> [Task prompt]: Give the records again, every one, exactly.

Collected data entries:
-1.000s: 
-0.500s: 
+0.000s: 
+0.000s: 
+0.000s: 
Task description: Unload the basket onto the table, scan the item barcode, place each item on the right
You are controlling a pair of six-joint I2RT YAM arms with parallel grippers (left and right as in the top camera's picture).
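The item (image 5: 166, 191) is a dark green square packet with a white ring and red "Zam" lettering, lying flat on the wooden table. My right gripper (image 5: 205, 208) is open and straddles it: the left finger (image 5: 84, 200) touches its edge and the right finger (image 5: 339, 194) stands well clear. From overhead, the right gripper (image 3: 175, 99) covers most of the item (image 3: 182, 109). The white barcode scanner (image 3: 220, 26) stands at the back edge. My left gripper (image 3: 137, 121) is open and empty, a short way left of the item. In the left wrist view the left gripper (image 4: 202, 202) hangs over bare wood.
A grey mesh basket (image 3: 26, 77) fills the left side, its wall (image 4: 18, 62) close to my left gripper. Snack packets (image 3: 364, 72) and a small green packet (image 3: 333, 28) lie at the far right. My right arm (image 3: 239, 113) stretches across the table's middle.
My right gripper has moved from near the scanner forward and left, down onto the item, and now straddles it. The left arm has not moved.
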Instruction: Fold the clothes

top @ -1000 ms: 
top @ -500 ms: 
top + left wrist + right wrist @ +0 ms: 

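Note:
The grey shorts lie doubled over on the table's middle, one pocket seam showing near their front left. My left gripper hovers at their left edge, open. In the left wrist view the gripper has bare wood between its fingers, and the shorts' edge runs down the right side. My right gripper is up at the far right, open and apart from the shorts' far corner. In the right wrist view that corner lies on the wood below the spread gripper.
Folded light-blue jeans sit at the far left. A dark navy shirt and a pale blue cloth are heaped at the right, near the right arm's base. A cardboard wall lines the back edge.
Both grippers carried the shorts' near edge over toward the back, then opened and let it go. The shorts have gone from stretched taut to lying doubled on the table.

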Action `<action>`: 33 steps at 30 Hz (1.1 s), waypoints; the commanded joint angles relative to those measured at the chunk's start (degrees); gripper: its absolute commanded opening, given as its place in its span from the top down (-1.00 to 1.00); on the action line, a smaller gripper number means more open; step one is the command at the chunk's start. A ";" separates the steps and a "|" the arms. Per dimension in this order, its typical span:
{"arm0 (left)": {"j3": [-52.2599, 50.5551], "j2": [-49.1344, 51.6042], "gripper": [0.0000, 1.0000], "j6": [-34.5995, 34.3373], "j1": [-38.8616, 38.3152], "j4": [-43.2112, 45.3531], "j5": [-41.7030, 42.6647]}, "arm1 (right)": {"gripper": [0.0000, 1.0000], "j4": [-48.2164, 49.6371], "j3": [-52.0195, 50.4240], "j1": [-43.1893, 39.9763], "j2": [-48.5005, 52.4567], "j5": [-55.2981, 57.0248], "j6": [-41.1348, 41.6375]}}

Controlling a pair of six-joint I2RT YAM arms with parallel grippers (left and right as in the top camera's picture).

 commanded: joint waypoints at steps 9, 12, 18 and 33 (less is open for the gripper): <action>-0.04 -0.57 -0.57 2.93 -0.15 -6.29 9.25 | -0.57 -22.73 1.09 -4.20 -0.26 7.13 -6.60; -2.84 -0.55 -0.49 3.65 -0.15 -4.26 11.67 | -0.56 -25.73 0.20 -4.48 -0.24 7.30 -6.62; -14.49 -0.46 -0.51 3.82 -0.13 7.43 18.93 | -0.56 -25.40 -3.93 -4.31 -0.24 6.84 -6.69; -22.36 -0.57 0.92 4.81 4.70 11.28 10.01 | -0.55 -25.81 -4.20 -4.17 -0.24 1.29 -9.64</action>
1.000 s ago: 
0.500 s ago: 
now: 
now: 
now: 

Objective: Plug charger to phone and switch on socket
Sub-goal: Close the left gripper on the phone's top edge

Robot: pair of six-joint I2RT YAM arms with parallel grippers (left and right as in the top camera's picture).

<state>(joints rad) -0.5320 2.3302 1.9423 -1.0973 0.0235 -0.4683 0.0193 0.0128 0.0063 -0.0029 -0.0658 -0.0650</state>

> [Answer space]:
-1.000s: 
-0.500s: 
+0.000s: 
+0.000s: 
+0.000s: 
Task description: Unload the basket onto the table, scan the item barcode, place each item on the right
You are controlling a pair of six-joint I2RT YAM arms with parallel grippers (left and right as in the top camera's picture).
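The item (image 5: 166, 191) is a dark green square packet with a white ring and red "Zam" lettering, lying flat on the wooden table. My right gripper (image 5: 205, 208) is open and straddles it: the left finger (image 5: 84, 200) touches its edge and the right finger (image 5: 339, 194) stands well clear. From overhead, the right gripper (image 3: 175, 99) covers most of the item (image 3: 182, 109). The white barcode scanner (image 3: 220, 26) stands at the back edge. My left gripper (image 3: 137, 121) is open and empty, a short way left of the item. In the left wrist view the left gripper (image 4: 202, 202) hangs over bare wood.
A grey mesh basket (image 3: 26, 77) fills the left side, its wall (image 4: 18, 62) close to my left gripper. Snack packets (image 3: 364, 72) and a small green packet (image 3: 333, 28) lie at the far right. My right arm (image 3: 239, 113) stretches across the table's middle.
My right gripper has moved from near the scanner forward and left, down onto the item, and now straddles it. The left arm has not moved.
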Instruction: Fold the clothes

top @ -1000 ms: 
top @ -500 ms: 
top + left wrist + right wrist @ +0 ms: 

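Note:
The grey shorts lie doubled over on the table's middle, one pocket seam showing near their front left. My left gripper hovers at their left edge, open. In the left wrist view the gripper has bare wood between its fingers, and the shorts' edge runs down the right side. My right gripper is up at the far right, open and apart from the shorts' far corner. In the right wrist view that corner lies on the wood below the spread gripper.
Folded light-blue jeans sit at the far left. A dark navy shirt and a pale blue cloth are heaped at the right, near the right arm's base. A cardboard wall lines the back edge.
Both grippers carried the shorts' near edge over toward the back, then opened and let it go. The shorts have gone from stretched taut to lying doubled on the table.
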
Action `<action>`: 33 steps at 30 Hz (1.1 s), waypoints; the commanded joint angles relative to those measured at the chunk's start (degrees); gripper: its absolute commanded opening, given as its place in its span from the top down (-1.00 to 1.00); on the action line, a smaller gripper number means more open; step one is the command at the chunk's start. A ";" separates the steps and a "|" the arms. Per dimension in this order, its typical span:
{"arm0 (left)": {"j3": [-52.2599, 50.5551], "j2": [-49.1344, 51.6042], "gripper": [0.0000, 1.0000], "j6": [-34.5995, 34.3373], "j1": [-38.8616, 38.3152], "j4": [-43.2112, 45.3531], "j5": [-41.7030, 42.6647]}, "arm1 (right)": {"gripper": [0.0000, 1.0000], "j4": [-48.2164, 49.6371], "j3": [-52.0195, 50.4240], "j1": [-43.1893, 39.9763], "j2": [-48.5005, 52.4567], "j5": [-55.2981, 57.0248], "j6": [-41.1348, 41.6375]}}

Controlling a pair of six-joint I2RT YAM arms with parallel grippers (left and right as in the top camera's picture).

 commanded: joint waypoints at steps 9, 12, 18 and 33 (less is open for the gripper): <action>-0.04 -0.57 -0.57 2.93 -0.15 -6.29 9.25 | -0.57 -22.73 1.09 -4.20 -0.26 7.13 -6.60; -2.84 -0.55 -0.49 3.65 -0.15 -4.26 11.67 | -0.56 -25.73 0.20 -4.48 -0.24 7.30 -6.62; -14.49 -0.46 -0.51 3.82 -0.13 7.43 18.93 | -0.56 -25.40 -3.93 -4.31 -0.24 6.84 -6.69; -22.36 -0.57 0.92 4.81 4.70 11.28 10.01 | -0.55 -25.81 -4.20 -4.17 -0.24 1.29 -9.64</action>
1.000 s ago: 
0.500 s ago: 
now: 
now: 
now: 

Objective: Plug charger to phone and switch on socket
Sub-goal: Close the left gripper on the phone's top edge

Robot: pair of six-joint I2RT YAM arms with parallel grippers (left and right as in the top camera's picture).

<state>(joints rad) -0.5320 2.3302 1.9423 -1.0973 0.0235 -0.4683 0.0193 0.0128 0.0063 -0.0029 -0.0658 -0.0650</state>

The answer requires no further additions.